Work out how many lines in the data hold the word "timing", and reply with that number only.

_Source data_
......

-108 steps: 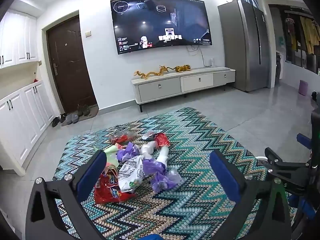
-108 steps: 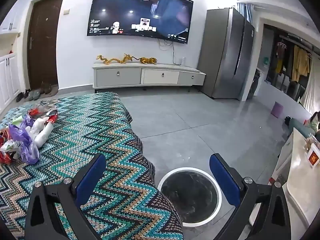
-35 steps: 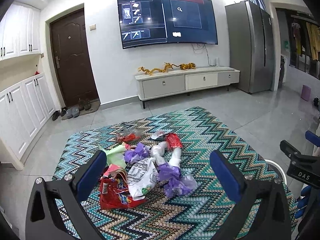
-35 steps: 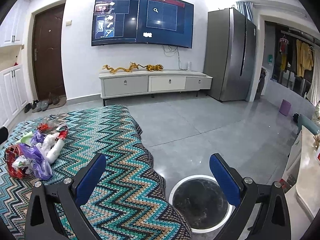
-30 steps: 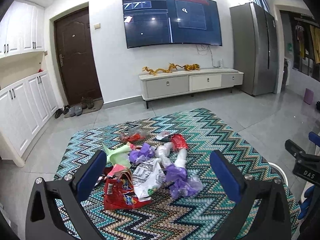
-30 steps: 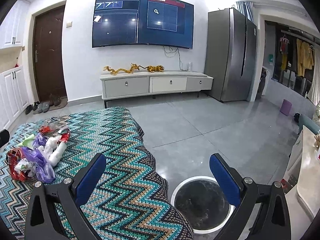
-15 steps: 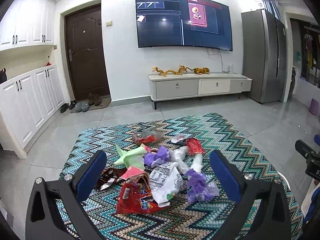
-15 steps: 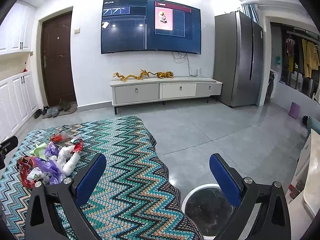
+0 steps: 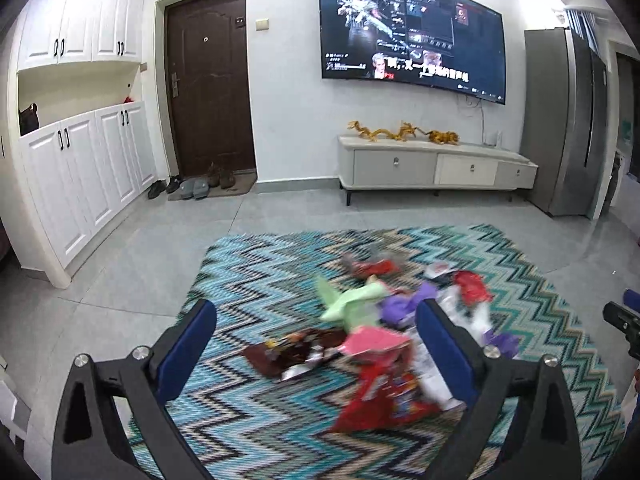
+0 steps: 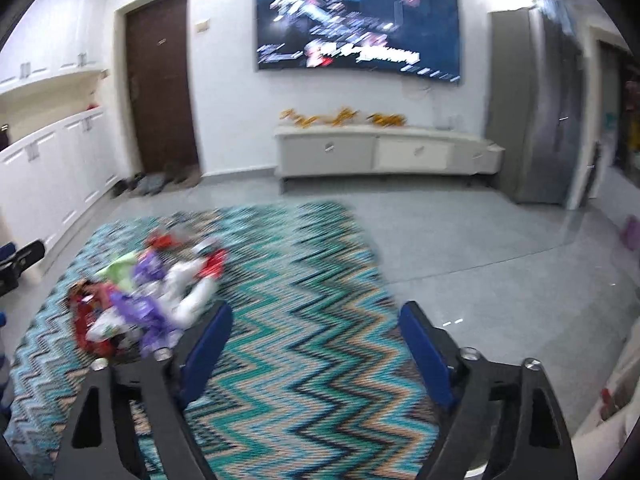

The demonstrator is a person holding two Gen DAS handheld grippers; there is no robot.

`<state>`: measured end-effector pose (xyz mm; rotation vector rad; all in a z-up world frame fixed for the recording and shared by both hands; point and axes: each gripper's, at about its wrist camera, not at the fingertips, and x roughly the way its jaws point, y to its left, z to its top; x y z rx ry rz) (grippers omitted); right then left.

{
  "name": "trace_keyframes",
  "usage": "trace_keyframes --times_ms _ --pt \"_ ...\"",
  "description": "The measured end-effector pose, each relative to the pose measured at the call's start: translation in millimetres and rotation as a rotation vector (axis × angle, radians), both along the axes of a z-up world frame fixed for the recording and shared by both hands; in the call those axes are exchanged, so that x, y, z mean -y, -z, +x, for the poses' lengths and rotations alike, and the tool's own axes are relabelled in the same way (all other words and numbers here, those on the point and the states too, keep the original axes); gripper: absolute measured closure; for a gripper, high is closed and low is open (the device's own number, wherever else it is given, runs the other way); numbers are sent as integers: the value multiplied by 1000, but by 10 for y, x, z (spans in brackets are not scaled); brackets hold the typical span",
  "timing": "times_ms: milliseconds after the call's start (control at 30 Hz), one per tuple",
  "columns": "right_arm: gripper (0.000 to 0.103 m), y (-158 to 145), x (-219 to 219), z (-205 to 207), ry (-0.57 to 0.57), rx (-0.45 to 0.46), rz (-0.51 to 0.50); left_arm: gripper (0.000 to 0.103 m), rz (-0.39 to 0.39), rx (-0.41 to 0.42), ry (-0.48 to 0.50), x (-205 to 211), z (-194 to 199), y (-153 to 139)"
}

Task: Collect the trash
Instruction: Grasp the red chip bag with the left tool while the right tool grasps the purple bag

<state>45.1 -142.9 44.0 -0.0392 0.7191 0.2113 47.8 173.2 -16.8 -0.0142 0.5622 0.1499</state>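
Both views have swung toward the trash pile (image 9: 376, 340) on the rug (image 9: 256, 280); left gripper (image 9: 320, 344) and right gripper (image 10: 316, 340), both empty, are closing: pickup begins.

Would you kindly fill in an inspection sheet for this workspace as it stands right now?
Surface: zigzag rug on grey tile floor.
Job's things: trash pile on the rug: green paper, pink sheet, red snack bag, purple bags.
Clutter: shoes by the door.
Grippers: left hand-held gripper closing, over the pile, gripping nothing; right hand-held gripper closing, empty, over bare rug.
Cables: TV cord on the wall.
Surroundings: wall TV, media console, fridge.
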Motion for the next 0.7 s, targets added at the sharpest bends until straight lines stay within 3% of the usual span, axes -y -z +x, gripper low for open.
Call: trace_keyframes --times_ms 167,333,600,633,667,700 --pt "39 261 -337 151 -147 -108 58 11 -31 -90 90 -152 -45 260" --pt "39 518 -726 256 -280 -198 78 12 -49 -191 194 -29 32 575" --pt "42 775 -991 392 -343 -271 71 12 -97 -246 257 43 288 796" --pt "46 794 -989 401 -346 -281 74 23 -97 -256 262 64 314 812" --pt "57 821 -987 409 -350 -293 78 32 -95 -272 271 83 333 835" --pt "61 847 -990 408 -354 -302 84 47 -104 -293 282 99 343 867"
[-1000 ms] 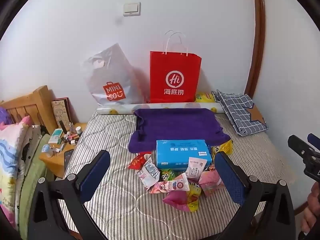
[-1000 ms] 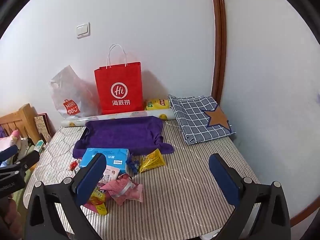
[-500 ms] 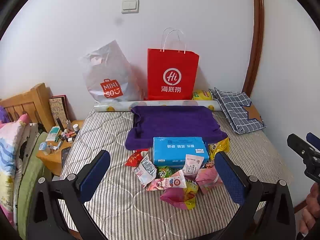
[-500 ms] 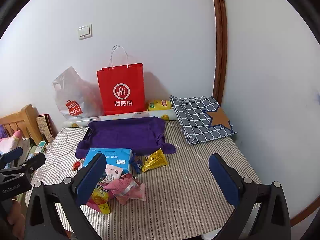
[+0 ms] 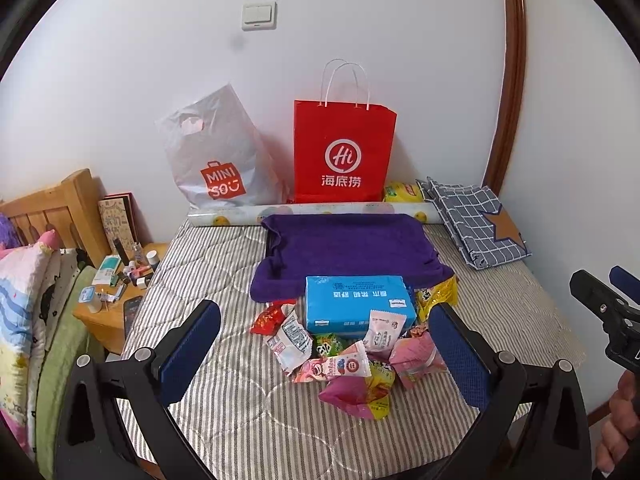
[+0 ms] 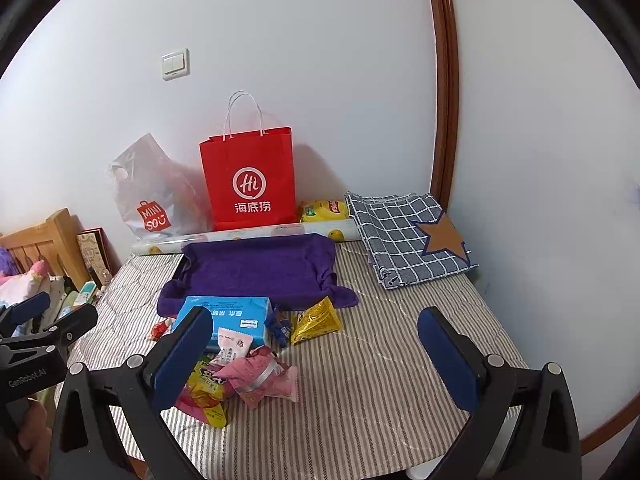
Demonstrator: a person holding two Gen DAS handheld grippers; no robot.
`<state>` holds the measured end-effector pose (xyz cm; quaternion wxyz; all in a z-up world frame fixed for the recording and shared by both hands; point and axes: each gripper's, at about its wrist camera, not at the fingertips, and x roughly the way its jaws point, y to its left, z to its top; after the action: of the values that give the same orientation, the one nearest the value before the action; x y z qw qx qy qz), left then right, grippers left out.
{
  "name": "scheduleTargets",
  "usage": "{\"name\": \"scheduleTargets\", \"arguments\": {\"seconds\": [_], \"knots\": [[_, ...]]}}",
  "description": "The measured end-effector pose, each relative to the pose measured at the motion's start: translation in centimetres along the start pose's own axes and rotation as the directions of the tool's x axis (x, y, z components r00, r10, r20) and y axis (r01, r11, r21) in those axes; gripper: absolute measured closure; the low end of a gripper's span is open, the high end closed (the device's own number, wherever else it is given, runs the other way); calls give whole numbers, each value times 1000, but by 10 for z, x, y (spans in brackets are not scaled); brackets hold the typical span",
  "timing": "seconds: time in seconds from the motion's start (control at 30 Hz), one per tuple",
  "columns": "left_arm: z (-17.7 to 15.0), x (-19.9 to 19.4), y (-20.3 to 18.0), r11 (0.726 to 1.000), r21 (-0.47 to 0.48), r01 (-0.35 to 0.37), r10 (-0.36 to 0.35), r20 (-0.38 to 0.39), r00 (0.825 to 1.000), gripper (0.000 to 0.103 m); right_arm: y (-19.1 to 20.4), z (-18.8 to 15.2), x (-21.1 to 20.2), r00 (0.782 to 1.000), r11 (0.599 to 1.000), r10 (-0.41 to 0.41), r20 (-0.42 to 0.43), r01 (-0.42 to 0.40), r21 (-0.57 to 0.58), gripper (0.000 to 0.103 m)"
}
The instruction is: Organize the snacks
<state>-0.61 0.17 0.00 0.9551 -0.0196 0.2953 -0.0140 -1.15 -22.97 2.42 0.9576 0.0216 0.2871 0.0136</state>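
Snack pile (image 5: 352, 356): heaped on the bed (image 5: 224, 264) near its front edge, against the blue box (image 5: 356, 304). Left hand-held gripper (image 5: 324, 356): jaws apart, empty, pile directly ahead, judged nearer. Right hand-held gripper (image 6: 316, 360): jaws apart, empty, pile ahead-left.

A red paper bag (image 5: 344, 152) is showing a white logo at upper centre; a purple towel (image 5: 348, 252) is lying on grey-striped bedding (image 5: 224, 264).
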Motion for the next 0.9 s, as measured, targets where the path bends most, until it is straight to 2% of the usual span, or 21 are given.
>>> {"name": "scheduleTargets", "arguments": {"seconds": [0.9], "knots": [[2, -2, -4, 1000, 14, 4, -4, 0, 1000, 0, 2, -2, 3, 1000, 1000, 14, -7, -14, 10, 0]]}}
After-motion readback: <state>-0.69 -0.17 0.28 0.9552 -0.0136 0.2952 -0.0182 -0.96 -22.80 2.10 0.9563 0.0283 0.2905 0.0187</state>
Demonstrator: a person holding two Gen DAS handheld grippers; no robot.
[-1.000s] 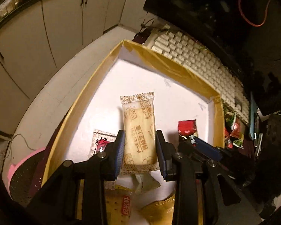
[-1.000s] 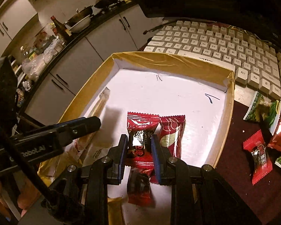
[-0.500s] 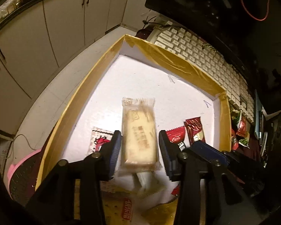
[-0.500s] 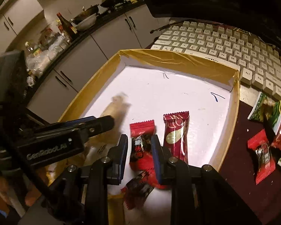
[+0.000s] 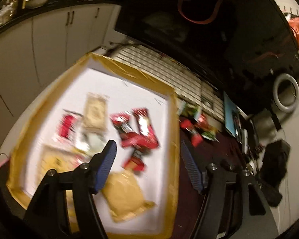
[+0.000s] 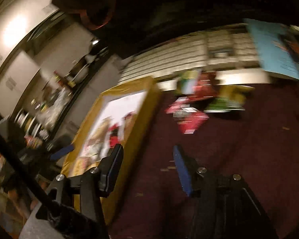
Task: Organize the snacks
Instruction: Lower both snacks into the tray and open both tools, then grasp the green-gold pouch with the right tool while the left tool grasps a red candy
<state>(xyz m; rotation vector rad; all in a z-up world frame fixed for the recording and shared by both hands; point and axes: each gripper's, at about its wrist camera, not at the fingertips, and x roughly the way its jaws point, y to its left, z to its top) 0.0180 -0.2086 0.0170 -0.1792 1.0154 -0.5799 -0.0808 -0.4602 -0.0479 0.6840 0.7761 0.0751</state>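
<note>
Both views are blurred by motion. A shallow box (image 5: 172,131) with yellow-taped walls and a white floor holds several snacks: a beige wafer packet (image 5: 95,112), red candy packets (image 5: 137,129) and a tan pouch (image 5: 125,195). My left gripper (image 5: 147,155) is open and empty above the box's right part. My right gripper (image 6: 147,155) is open and empty over the dark red mat, just right of the box (image 6: 141,111). Loose red and green snack packets (image 6: 193,107) lie on the mat ahead of it; they also show in the left wrist view (image 5: 197,127).
A white keyboard (image 5: 169,73) runs behind the box, under a dark monitor (image 5: 199,20). A blue card (image 6: 275,49) leans at the back right. White cabinets (image 5: 39,45) stand to the left. The dark red mat (image 6: 239,159) spreads right of the box.
Both grippers have opened and let go: the beige wafer packet and the red candy packet now lie in the box. Both grippers have swung right, the right one out over the mat.
</note>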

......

_Written answer_
2